Exercise materials:
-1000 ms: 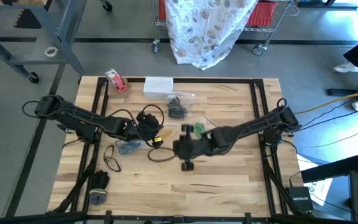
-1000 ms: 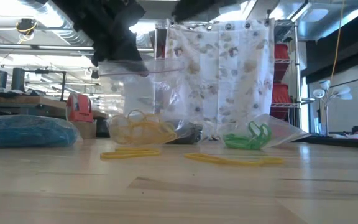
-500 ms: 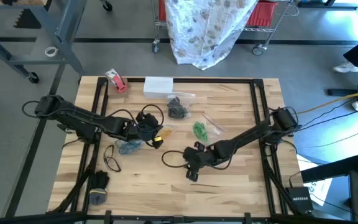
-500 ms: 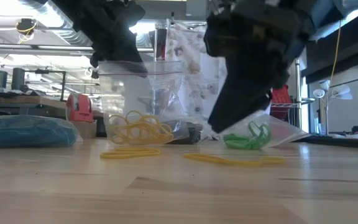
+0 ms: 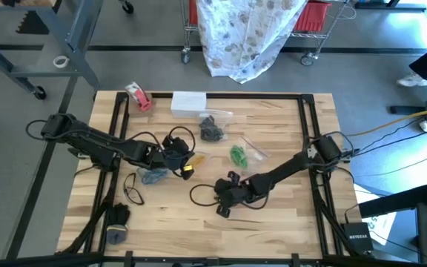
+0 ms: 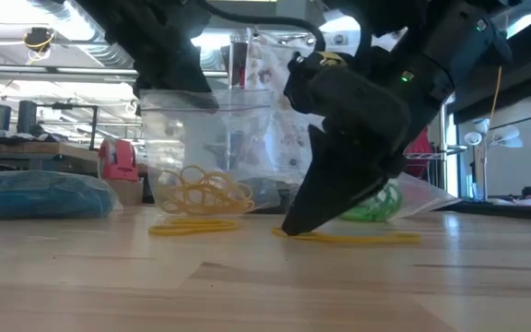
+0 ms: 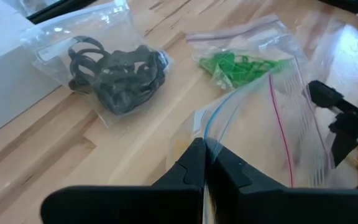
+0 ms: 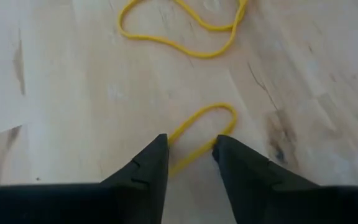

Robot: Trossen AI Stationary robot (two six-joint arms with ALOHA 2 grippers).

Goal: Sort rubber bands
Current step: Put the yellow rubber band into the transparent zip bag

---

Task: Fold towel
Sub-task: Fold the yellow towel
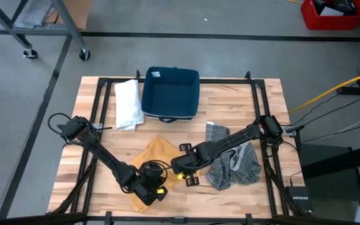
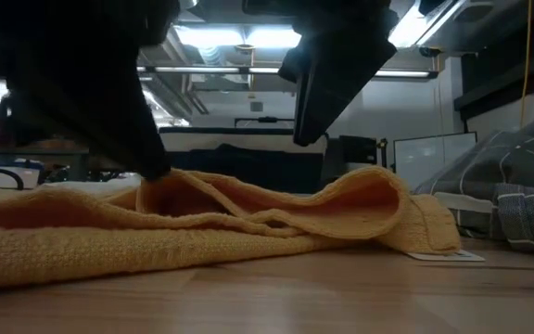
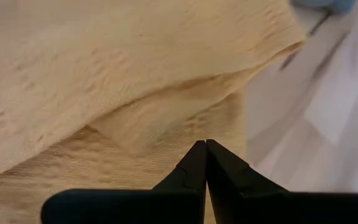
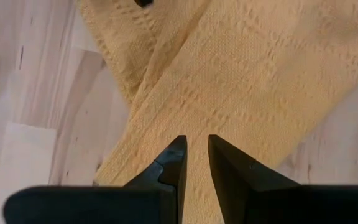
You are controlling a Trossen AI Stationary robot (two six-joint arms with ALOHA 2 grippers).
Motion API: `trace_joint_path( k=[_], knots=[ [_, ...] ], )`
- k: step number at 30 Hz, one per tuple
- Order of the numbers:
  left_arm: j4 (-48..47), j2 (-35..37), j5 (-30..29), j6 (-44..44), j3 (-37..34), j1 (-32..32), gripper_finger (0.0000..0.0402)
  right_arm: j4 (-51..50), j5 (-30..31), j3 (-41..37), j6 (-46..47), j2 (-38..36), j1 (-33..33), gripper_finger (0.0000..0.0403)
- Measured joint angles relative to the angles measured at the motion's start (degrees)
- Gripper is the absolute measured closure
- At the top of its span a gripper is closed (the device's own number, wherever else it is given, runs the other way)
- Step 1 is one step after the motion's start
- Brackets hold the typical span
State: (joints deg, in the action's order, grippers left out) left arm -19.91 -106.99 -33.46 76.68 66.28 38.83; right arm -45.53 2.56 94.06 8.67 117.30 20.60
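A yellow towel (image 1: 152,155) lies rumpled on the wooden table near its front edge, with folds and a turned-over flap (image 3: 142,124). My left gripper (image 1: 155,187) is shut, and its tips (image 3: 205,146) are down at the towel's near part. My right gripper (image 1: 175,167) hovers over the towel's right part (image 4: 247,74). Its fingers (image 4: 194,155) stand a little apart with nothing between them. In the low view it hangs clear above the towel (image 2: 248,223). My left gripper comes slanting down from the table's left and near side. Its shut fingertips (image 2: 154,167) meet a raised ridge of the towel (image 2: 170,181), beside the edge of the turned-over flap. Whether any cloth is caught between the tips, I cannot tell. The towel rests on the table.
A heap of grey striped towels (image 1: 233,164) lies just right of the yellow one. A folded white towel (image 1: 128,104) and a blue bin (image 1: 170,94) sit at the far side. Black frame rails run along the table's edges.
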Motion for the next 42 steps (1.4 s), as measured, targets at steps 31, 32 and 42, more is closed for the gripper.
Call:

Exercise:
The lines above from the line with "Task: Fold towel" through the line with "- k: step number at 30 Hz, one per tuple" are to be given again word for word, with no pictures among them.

Response area:
Task: Fold towel
Sub-task: Fold the yellow towel
You are controlling a Trossen AI Stationary robot (two six-joint arms with ALOHA 2 grippers).
Motion API: `trace_joint_path( k=[_], knots=[ [_, ...] ], )`
- k: step number at 30 Hz, one per tuple

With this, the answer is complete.